→ Task directions
Up to and including the line containing "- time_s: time", please reproduce the lines of the listing below, starting from the top.

★ ★ ★

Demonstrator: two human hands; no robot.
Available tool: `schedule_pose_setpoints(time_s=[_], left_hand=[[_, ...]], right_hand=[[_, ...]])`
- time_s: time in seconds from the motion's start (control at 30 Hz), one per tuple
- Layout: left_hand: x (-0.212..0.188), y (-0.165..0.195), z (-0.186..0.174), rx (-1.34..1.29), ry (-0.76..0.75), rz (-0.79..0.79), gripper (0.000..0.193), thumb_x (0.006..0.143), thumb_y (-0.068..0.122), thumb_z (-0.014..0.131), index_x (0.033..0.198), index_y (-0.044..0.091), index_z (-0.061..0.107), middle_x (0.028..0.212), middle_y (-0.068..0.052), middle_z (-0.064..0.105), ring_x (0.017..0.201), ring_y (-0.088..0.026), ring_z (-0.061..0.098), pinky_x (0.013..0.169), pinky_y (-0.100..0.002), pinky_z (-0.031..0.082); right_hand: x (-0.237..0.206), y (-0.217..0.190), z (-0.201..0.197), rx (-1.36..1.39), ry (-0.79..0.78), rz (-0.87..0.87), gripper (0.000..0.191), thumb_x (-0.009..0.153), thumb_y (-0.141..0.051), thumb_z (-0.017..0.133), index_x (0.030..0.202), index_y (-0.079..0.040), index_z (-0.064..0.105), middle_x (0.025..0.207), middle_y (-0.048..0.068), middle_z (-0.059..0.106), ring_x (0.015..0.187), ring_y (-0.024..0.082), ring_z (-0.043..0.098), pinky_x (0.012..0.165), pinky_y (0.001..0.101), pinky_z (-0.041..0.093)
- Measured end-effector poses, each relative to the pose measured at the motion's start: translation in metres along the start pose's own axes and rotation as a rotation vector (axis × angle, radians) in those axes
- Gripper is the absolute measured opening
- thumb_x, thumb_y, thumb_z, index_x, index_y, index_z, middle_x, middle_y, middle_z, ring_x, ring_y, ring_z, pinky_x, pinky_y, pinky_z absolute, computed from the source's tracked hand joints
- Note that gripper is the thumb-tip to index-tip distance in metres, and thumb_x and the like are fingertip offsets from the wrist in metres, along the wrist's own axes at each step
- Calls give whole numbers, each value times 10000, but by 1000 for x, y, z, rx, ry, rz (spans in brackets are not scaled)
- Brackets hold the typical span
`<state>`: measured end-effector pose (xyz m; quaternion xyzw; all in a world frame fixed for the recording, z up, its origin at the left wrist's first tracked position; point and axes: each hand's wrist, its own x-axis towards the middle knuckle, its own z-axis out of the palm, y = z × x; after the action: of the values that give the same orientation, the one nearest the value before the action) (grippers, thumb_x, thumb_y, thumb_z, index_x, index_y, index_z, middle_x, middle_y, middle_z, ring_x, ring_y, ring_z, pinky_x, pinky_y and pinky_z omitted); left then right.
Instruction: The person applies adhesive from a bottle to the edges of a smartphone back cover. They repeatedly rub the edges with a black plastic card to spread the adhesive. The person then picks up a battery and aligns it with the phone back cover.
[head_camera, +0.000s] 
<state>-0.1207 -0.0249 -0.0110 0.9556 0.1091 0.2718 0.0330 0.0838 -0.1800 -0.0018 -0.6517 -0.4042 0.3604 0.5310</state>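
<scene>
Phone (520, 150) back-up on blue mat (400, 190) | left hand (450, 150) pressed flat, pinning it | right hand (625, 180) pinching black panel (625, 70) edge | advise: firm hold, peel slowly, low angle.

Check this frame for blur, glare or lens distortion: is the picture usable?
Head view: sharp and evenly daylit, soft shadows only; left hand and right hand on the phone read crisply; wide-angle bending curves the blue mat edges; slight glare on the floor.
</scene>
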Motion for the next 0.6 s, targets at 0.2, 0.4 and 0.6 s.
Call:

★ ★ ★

→ Exercise answer
Demonstrator: two human hands; no robot.
Available tool: `schedule_pose_setpoints(time_s=[_], left_hand=[[_, ...]], right_hand=[[_, ...]])`
- time_s: time in seconds from the motion's start (control at 30 Hz), one per tuple

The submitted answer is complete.